▶ _ACTION ITEM_
Down to the last line, retype each line of the entries exactly, starting with the one that contains "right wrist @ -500".

▶ _Extracted data entries_
=== Section Start ===

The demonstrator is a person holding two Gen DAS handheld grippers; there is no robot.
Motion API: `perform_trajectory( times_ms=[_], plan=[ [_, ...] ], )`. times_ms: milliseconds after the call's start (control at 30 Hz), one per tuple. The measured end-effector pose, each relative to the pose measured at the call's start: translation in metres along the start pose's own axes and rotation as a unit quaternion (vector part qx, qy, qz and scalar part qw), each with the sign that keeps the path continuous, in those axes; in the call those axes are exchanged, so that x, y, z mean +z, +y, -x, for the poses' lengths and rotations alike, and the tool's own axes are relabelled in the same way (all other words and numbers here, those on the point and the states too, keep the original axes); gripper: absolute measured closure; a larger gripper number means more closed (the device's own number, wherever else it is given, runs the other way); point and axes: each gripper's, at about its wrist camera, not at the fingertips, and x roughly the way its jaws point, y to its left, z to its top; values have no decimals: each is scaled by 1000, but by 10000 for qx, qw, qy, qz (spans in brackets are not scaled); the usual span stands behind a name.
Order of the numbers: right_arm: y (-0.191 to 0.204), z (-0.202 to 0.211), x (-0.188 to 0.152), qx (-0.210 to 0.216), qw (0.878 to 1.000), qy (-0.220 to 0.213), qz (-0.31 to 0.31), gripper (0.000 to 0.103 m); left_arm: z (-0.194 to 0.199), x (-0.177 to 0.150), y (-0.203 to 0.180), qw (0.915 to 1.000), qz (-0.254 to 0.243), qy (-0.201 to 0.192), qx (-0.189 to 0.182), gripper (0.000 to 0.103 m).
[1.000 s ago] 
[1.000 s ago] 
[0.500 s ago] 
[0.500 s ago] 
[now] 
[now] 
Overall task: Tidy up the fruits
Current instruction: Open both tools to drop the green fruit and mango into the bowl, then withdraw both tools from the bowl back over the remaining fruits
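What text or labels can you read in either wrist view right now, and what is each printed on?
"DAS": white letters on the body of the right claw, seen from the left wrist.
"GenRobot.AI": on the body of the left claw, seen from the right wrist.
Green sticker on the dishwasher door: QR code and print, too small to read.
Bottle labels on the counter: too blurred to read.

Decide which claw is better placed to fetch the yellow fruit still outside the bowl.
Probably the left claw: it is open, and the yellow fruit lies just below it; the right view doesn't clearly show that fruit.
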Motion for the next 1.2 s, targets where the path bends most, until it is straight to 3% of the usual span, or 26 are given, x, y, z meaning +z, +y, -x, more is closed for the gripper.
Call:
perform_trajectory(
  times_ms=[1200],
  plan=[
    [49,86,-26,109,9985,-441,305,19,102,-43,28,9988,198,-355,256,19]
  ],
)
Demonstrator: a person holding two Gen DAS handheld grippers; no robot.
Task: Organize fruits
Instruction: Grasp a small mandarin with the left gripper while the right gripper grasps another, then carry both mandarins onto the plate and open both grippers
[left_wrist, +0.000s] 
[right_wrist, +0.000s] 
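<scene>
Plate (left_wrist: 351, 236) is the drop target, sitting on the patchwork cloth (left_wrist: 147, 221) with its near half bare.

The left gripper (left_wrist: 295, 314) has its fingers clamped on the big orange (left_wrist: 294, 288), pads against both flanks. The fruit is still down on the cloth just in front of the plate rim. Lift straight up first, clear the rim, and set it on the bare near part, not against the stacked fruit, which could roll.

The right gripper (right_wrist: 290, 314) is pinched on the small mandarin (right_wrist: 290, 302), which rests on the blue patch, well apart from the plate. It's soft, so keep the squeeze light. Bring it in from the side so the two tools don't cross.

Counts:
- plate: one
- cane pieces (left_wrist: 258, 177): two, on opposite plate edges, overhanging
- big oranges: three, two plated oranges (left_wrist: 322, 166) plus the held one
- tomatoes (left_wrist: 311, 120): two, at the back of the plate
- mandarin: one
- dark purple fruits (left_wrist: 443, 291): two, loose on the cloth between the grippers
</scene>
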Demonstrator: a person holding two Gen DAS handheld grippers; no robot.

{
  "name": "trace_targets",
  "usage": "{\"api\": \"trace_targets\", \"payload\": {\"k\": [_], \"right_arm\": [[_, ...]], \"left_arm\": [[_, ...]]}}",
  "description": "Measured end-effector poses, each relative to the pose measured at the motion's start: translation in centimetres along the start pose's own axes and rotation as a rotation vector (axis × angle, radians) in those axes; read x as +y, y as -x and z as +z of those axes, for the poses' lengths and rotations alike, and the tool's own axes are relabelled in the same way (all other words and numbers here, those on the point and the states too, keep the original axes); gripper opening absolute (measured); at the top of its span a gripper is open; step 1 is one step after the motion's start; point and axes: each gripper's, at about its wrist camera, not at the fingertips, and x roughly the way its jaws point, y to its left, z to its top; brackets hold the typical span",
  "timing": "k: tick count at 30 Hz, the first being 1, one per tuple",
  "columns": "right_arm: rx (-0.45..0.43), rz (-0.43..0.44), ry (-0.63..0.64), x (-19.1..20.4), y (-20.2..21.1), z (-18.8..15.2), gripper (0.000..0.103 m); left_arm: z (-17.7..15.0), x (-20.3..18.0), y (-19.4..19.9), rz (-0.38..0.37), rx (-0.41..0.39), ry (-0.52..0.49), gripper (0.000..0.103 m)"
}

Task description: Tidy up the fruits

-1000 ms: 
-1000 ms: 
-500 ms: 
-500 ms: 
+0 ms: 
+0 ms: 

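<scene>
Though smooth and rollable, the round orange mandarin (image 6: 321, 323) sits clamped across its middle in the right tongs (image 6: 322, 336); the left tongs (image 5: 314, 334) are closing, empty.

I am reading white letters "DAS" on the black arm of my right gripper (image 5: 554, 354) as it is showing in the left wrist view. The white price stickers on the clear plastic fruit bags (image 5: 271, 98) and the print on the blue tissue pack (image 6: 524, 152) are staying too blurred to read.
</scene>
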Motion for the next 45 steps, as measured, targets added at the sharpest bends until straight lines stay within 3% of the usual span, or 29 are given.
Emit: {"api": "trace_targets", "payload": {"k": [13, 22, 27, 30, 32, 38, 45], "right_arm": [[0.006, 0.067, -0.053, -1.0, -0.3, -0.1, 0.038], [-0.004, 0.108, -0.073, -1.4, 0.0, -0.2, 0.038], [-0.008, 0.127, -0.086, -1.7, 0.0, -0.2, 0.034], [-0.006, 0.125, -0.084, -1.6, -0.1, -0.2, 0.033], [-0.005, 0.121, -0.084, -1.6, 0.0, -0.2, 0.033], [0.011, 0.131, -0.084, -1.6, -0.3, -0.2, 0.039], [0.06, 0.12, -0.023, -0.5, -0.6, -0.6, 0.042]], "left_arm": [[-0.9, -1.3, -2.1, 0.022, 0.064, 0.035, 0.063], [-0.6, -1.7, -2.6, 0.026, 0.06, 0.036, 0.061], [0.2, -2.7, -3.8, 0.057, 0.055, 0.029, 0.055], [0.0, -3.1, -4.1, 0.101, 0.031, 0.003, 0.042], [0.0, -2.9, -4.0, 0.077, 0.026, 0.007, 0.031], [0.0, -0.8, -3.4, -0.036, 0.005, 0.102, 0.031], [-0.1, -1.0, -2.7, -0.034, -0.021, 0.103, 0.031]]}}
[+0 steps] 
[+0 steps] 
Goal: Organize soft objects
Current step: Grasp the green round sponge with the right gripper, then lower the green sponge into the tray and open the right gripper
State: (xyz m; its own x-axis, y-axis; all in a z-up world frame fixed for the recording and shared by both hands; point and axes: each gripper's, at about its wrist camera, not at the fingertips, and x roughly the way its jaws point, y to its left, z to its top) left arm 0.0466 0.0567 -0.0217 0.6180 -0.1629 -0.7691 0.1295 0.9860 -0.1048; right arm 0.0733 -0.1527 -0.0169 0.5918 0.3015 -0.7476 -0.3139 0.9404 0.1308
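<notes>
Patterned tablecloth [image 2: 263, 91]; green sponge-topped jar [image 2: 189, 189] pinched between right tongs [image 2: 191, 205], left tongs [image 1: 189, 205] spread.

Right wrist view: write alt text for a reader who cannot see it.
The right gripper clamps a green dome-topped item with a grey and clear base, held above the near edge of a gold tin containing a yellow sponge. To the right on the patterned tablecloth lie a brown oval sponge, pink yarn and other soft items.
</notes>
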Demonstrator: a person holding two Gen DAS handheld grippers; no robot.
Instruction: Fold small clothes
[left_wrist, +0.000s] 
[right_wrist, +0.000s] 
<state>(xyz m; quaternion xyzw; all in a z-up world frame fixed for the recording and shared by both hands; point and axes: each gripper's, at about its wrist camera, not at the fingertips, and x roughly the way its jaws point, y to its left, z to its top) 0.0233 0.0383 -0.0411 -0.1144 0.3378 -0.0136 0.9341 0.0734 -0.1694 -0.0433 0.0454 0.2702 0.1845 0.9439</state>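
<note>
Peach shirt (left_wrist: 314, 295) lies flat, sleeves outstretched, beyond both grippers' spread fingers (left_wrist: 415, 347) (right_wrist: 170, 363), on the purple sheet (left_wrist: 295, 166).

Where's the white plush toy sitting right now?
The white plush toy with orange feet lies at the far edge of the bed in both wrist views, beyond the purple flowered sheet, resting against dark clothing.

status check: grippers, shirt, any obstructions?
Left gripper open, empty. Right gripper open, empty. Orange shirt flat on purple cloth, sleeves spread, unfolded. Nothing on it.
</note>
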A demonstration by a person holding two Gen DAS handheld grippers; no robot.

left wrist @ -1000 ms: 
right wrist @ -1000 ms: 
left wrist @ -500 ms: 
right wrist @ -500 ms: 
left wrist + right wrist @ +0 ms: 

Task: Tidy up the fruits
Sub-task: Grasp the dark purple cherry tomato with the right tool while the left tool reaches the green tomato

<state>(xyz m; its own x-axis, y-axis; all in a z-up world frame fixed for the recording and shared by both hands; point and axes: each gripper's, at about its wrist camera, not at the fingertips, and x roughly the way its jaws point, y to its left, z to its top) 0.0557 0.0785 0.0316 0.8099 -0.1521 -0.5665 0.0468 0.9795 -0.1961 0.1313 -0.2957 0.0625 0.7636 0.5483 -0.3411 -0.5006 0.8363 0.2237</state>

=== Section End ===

▶ _ANSWER_
right wrist @ -500 ms: 
left wrist + right wrist @ +0 ms: 

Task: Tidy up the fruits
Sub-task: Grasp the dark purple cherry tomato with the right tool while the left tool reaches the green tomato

<state>(xyz m; its own x-axis, y-axis; all in a z-up world frame fixed for the recording and shared by both hands; point and axes: each gripper's, at about its wrist camera, not at the fingertips, and x roughly the way its jaws point, y to its left, z to its top) 0.0557 0.0785 0.0316 0.8099 -0.1521 -0.5665 0.0468 0.9795 -0.1961 0.1313 -0.2957 0.0625 0.7636 0.5483 -0.3411 -0.5006 0.8363 0.2237</state>

This answer requires nothing more.